For months now I’ve had this word pop into my head. Precipice. I don’t even think that’s a commonly used word, is it? It would pop in my head in quiet moments…driving in the car or just when I'd be at the brink of falling asleep at night. This obscure word just there, looming.
I’ve always had anxiety. Always worried about any and every little thing. One element of my personal brand of anxiety makes me believe if I worry about something or say it out loud, that prevents it from happening. Because what are the odds my crazy thought comes true if I said it? (This may err on the side of OCD but that's a diagnosis for a different day...)
I have feared whatever the precipice meant for months now...just couldn't shake this feeling that I was balancing on the edge of this scary place I never asked to be.
Then, my sweet, angel of a mother-in-law passed away suddenly. Though we lived through it and were there to see it happen, none of it feels real and all of it feels entirely, and unbearably wrong.
I have never lost someone close to me until this and for that I am grateful...a gratitude I didn't know I should have been carrying around with me before this but now I do. Grief is not just the result of losing that person, but realizing you are losing a part of yourself too. You are now forced to live with the reality of being without the person you lost and what that reality will make you become in their absence. That truth affects you to your core and instantly changes how you view and navigate the world.

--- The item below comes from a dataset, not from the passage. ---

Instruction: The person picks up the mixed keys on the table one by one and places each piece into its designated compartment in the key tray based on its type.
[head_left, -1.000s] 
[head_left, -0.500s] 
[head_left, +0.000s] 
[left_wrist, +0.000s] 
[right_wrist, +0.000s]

For me, that is the hardest part to grasp - the memories that won't get to be made. I am grateful my husband and mother-in-law had the best possible relationship. He'd call her to check in every night. Usually when I would hop in the shower he would give her a call. It always made me smile that he took the time to do that. I loved her for caring so much, always wanting to know even the smallest details of his day. I am grateful my son got to know her and be loved by her so deeply. But my heart is broken for all the days lost, the days coming that even when filled with joy will always be tarnished with varying degrees of sadness too.
Grief is not just how you are feeling now, its knowing that the pain here isn't temporary. The loss of someone is crushing. It's a jolt, a punch, a harsh and quick period at the end of sentence. Grief though, that is what lingers. Grief is heavy and unforgiving. It sneaks up on you the second your brain allows you to let it leave your mind. It's knowing there will be birthdays, holidays, celebrations...and just the simple mundane moments where that person's words, love and light are needed and they will just not be here. It is the sadness of the loss that creates the hole of grief in you, and that grief has already claimed its stake on each of the moments you wish they could be here for in the future.
And, while I have come to this precipice, stood on the edge and now find myself falling into this abyss of grief, I know sadly there is no bottom, no end. There will just be getting used to the falling, hoping some days it feels slower than others, less heavy and dark, giving us the chance to grasp on to the things and people that bring us joy, and hopefully teaching us to hold onto them tighter.